Physics-informed machine learning combines the expressiveness of data-based approaches with the interpretability of physical models. In this context, we consider a general regression problem where the empirical risk is regularized by a partial differential equation that quantifies the physical inconsistency. We prove that for linear differential priors, the problem can be formulated as a kernel regression task.
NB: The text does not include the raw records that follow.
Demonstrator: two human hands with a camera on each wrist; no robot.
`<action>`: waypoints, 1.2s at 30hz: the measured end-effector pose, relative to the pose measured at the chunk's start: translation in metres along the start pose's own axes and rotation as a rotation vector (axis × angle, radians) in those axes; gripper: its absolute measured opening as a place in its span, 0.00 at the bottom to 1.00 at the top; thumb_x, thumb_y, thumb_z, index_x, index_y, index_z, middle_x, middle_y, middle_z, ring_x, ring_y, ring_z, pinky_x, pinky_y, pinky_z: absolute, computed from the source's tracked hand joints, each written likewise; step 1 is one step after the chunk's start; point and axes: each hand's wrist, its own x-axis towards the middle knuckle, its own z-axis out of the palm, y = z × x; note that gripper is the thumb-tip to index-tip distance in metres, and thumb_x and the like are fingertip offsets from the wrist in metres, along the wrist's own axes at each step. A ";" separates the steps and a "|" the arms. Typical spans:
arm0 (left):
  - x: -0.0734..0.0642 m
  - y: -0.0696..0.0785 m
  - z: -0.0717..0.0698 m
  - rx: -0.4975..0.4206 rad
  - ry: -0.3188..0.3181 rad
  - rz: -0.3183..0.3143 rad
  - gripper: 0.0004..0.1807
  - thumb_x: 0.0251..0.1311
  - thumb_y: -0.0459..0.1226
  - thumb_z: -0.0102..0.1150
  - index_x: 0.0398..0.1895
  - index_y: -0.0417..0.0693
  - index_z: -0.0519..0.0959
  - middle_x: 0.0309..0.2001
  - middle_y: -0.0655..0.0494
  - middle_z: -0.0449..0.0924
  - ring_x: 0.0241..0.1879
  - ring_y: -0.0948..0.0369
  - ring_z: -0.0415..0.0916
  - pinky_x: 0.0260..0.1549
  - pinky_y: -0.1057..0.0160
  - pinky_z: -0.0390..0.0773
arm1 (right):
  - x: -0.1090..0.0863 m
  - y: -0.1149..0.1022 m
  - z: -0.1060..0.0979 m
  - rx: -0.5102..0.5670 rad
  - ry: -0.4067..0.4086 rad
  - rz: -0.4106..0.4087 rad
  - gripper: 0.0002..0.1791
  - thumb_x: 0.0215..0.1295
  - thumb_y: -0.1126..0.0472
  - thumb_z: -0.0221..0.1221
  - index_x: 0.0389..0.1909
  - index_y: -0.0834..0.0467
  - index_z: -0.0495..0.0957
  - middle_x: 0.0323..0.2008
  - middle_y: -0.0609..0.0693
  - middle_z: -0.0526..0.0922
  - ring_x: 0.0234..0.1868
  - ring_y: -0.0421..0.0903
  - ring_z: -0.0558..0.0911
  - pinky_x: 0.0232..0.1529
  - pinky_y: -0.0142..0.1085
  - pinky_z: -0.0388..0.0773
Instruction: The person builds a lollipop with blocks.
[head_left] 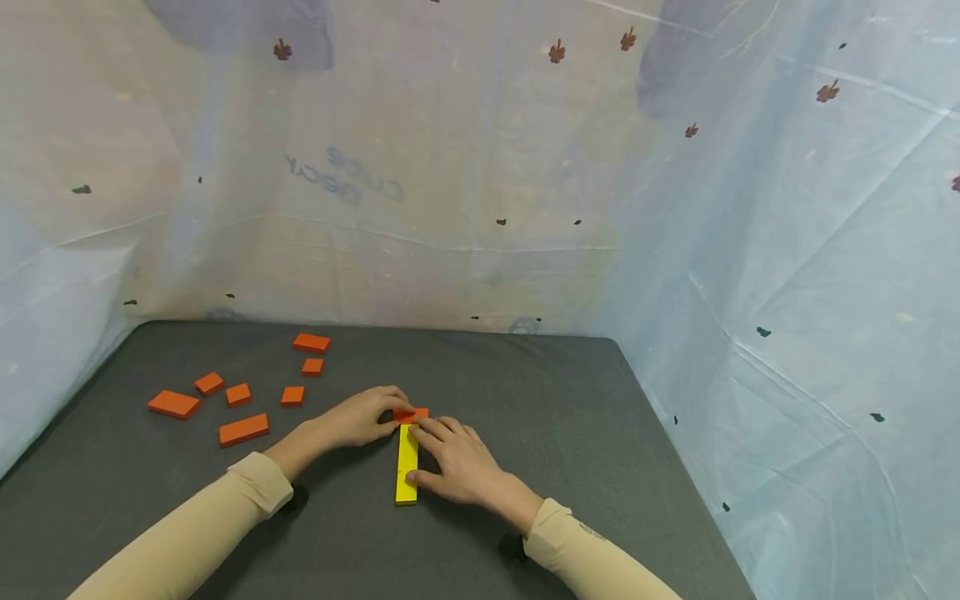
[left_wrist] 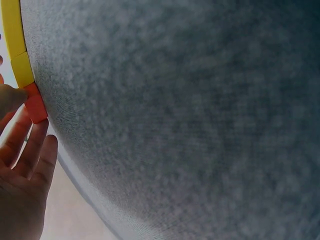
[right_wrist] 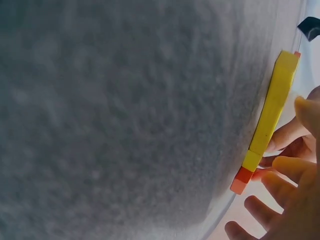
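A long yellow block (head_left: 407,467) lies lengthwise on the dark table, with an orange block (head_left: 422,412) crosswise at its far end. My left hand (head_left: 367,417) pinches this orange block between thumb and fingers; the left wrist view shows the thumb on the near face of the orange block (left_wrist: 35,103). My right hand (head_left: 461,462) lies along the right side of the yellow block, fingers loosely spread. Its thumb touches the yellow block's edge near the close end, and its fingertips reach the joint with the orange block. In the right wrist view the yellow block (right_wrist: 274,107) runs beside its fingers.
Several loose orange blocks lie at the table's left, among them a long one (head_left: 243,430), another long one (head_left: 174,404) and a small one (head_left: 292,397). A pale printed sheet (head_left: 450,167) hangs behind the dark table (head_left: 600,467) and along its right side.
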 end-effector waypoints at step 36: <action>-0.050 -0.038 -0.048 0.033 0.220 -0.175 0.21 0.61 0.38 0.63 0.58 0.49 0.78 0.57 0.50 0.74 0.54 0.50 0.75 0.47 0.46 0.77 | 0.005 0.005 0.001 0.029 -0.120 -0.019 0.38 0.67 0.32 0.45 0.74 0.46 0.56 0.75 0.44 0.52 0.75 0.48 0.53 0.71 0.52 0.55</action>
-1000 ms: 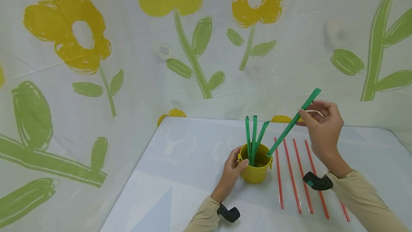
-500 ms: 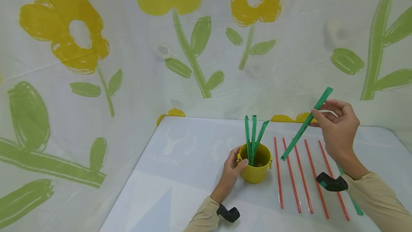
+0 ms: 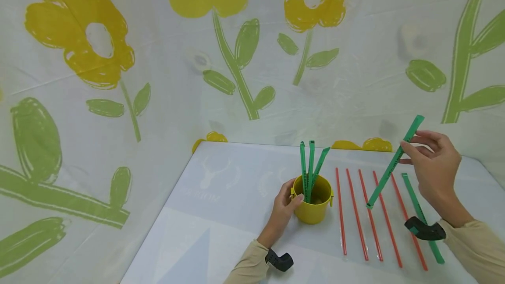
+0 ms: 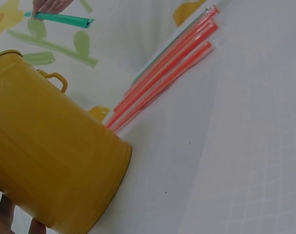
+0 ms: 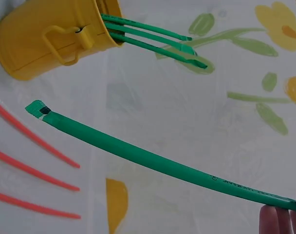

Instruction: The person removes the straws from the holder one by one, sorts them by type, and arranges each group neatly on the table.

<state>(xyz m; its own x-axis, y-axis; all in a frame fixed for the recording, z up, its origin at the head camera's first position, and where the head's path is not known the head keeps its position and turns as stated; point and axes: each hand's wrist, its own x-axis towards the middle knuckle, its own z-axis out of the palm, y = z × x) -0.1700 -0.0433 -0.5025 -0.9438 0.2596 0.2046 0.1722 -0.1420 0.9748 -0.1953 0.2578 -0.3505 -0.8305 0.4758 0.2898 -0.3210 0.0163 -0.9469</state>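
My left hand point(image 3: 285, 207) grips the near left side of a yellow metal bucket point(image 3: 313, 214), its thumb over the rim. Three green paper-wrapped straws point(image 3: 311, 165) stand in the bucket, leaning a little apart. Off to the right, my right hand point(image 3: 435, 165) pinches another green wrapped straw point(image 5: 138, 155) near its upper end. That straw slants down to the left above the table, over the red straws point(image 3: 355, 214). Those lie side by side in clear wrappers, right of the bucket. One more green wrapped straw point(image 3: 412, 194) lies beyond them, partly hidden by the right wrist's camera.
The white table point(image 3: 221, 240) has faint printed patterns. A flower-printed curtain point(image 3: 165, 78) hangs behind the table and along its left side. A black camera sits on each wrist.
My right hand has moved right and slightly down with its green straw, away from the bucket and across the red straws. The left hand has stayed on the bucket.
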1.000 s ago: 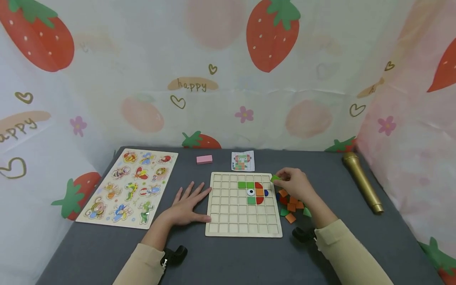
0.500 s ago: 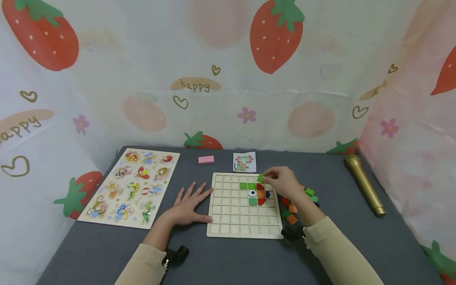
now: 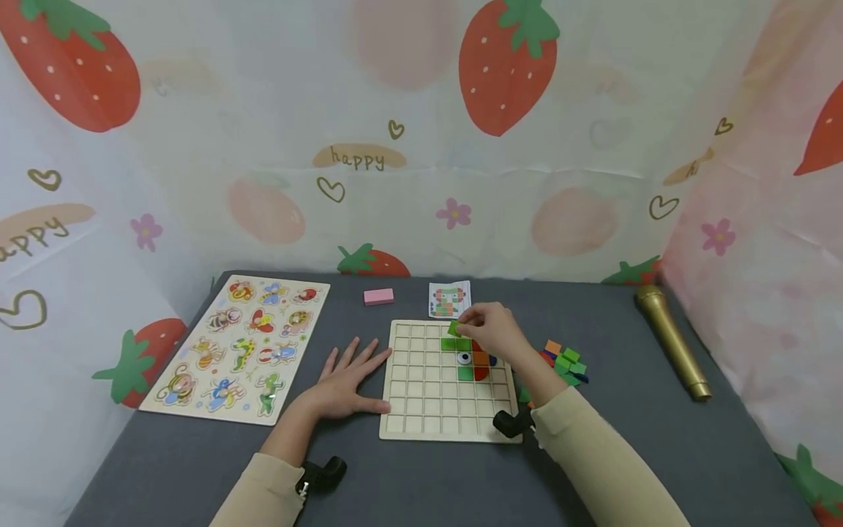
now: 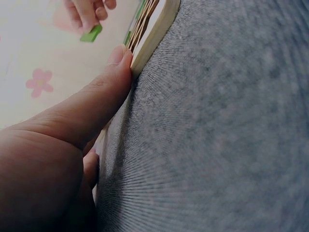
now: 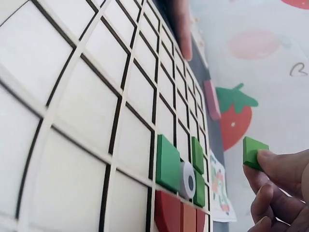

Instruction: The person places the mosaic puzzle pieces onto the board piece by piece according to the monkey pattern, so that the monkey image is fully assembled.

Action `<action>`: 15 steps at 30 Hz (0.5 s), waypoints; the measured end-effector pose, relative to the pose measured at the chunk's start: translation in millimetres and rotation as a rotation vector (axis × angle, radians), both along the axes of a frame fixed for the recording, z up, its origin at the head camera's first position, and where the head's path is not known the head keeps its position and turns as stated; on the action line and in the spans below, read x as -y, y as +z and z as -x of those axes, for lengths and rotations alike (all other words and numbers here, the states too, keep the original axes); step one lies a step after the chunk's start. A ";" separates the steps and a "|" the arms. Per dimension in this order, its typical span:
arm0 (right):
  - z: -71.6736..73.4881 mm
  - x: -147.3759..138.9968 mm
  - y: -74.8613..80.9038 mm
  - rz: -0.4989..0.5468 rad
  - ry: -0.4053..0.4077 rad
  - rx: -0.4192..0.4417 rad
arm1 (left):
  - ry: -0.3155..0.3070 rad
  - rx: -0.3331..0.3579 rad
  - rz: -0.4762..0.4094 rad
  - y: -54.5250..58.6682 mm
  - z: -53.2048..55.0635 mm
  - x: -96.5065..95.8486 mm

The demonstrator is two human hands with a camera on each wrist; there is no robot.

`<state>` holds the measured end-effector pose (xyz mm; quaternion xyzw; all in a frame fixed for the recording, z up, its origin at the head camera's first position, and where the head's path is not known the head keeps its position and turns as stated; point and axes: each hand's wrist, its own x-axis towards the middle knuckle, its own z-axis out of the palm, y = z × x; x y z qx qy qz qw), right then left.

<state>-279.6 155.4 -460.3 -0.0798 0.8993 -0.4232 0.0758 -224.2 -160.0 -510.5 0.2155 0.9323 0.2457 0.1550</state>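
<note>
Right hand (image 3: 492, 331): thumb and fingers pinching one green tile (image 5: 255, 152), held raised and apart from the grid board, above its far edge. Left hand (image 3: 345, 384): fingers spread wide, laid on the table (image 3: 428, 483), thumb and index fingertip touching the left edge of the grid board (image 3: 428, 406). Set in the grid board, towards its far right corner: two green squares (image 3: 456, 344) side by side; below them an eye tile (image 3: 464, 358), with an orange square (image 3: 481, 359) and a blue piece (image 3: 492, 360) to its right; a further green square (image 3: 465, 373) and a red piece (image 3: 481, 372) below; a second red piece above the orange, partly hidden by the hand. Just beside the grid board's right edge: a loose tile pile (image 3: 568, 359), mixed colours, partly covered by the right arm. Near the table's far edge: a pink block (image 3: 378, 296) and a printed card (image 3: 450, 298). Along the left edge: an insect puzzle (image 3: 227, 338). Near the right edge: a gold tube (image 3: 673, 342), lying aslant.
</note>
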 end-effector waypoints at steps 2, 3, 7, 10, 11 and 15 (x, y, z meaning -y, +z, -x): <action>3.0 5.6 -0.3 -0.005 0.006 -0.002 | 0.001 -0.001 0.003 -0.4 0.4 -0.1; 4.6 8.7 -0.4 -0.007 0.005 -0.003 | 0.002 -0.003 0.005 -0.7 0.6 0.0; 8.8 20.1 -4.7 -0.027 0.010 -0.014 | 0.006 -0.001 0.010 -1.1 0.8 0.3; 9.9 26.8 -10.9 -0.040 0.011 -0.017 | 0.007 0.000 0.006 -1.0 0.6 0.0; 9.8 28.7 -12.7 -0.046 0.010 -0.017 | 0.007 -0.001 0.003 -1.0 0.5 -0.2; 9.8 35.3 -19.6 -0.067 0.002 -0.020 | 0.005 -0.006 0.002 -1.3 0.0 -1.3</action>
Taking advantage of kernel theory, we derive convergence rates for the minimizer of the regularized risk and show that it converges at least at the Sobolev minimax rate. However, faster rates can be achieved, depending on the physical error. This principle is illustrated with a one-dimensional example, supporting the claim that regularizing the empirical risk with physical information can be beneficial to the statistical performance of estimators.

翻译：物理信息机器学习将数据驱动方法的表达力与物理模型的可解释性相结合。在此背景下，我们考虑一个通用回归问题，其中经验风险通过量化物理不一致性的偏微分方程进行正则化。我们证明，对于线性微分先验，该问题可以表述为核回归任务。利用核理论，我们推导了正则化风险最小化器的收敛速率，并表明其收敛速度至少达到Sobolev极小极大速率。然而，根据物理误差的不同，可以实现更快的收敛速率。这一原理通过一维示例得到说明，支持了使用物理信息对经验风险进行正则化可能有助于提高估计器统计性能的观点。